DIEGO FISCHER
Un caleidoscopio es un instrumento a través del cual podemos ver muchos colores. Allí están los colores de la tristeza y también los de la esperanza y la alegría. Hace 15 años yo era productor ejecutivo del programa Caleidoscopio que conducía diariamente María Inés Obaldía en Canal 10. Allí a los invitados se les obsequiaba uno de estos cilindros para que ellos vieran o imaginaran los colores y formas que más le gustaran. Por esa misma época a mi madre se le agravó una enfermedad medular crónica que padecía con silenciosa dignidad hacía más de siete años. Era atendida por la doctora Martha Nesse y su excepcional equipo en la Unidad Hematólogica de Impasa. La última etapa de la enfermedad se prolongó por algo más de cuatro años, con buena calidad de vida. El promedio de sobrevida -entonces- era de dos años y ella convivió con la enfermedad durante 11 años. Sin dudas fueron determinantes: la atención que le proporcionaba la doctora Nesse y su equipo y la fuerza y las ganas de vivir que tenía mi madre.
La etapa final transcurrió entre 1998 y el 2002. Años muy difíciles para el Uruguay. Fueron tiempos en que las mutualistas empezaron a retacear medicaciones y tratamientos. Algo que puede resultar letal para cualquier persona y particularmente para aquellas que padecen enfermedades hematológicas. Pero la doctora Nesse peleaba por todos y cada uno de sus pacientes y logró que los medicamentos que prescribía siguieran siendo suministrados.

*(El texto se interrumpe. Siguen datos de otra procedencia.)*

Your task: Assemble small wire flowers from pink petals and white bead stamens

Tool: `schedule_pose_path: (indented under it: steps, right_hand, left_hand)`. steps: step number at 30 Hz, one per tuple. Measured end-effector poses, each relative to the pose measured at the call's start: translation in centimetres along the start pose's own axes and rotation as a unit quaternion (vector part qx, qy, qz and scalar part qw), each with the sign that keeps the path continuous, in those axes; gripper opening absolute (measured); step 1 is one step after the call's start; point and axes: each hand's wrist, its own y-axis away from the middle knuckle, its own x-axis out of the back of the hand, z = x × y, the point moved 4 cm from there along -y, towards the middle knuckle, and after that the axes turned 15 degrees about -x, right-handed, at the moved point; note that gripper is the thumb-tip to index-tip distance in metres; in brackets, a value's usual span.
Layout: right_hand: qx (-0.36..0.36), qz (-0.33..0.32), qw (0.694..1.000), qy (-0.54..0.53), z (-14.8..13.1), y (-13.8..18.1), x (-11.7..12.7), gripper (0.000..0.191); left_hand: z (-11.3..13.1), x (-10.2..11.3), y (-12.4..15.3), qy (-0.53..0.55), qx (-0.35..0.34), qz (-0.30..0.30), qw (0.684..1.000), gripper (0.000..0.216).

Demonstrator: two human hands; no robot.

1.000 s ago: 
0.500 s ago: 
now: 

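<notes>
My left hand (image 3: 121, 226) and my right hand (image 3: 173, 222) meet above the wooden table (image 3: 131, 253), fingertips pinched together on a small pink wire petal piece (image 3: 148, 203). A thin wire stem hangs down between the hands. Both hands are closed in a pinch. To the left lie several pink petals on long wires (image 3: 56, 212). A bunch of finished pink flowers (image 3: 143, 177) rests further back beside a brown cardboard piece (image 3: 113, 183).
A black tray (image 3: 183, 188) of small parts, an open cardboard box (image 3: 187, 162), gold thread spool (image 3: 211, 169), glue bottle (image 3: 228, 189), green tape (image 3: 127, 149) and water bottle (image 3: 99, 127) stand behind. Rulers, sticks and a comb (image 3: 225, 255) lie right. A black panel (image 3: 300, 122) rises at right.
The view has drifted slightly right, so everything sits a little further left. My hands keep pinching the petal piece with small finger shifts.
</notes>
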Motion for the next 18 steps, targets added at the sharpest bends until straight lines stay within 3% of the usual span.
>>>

Esto es solamente una pequeña prueba de la entrega de esta mujer de sonrisa escasa y de talento y humanidad infinitas. Era y sigue siendo secundada por profesionales formados a su imagen y semejanza: la doctora Cecilia Guillermo y el doctor Hugo Inzaurralde, entre otros, Y un equipo de enfermería extraordinario cuyos nombres y rostros tengo muy presentes: Sonia, Nara y las dos Anas, la del turno de la tarde y la de la noche. No puedo dejar de mencionar a Julia, la señora que llevaba a los internados la comida. Un día llegué a la Unidad Hematológica con un caleidoscopio en la mano.
Recuerdo que se lo entregué a Sonia, la enfermera y que ella al agradecerme me dijo: "para ver los mejores colores". Así es, ustedes que tanto hacen para que los enfermos también los vean, le contesté.
El recuerdo viene a cuento porque la Unidad de Hematología cumple hoy sus primeros 15 años. Lo va a celebrar con una reunión de pacientes y familiares en el Club de Pesca Ramírez. Mi madre ya no está en este mundo y Caleidoscopio no se emite más; pero la doctora Nesse y su equipo siguen apostando a los mejores colores, los de la vida.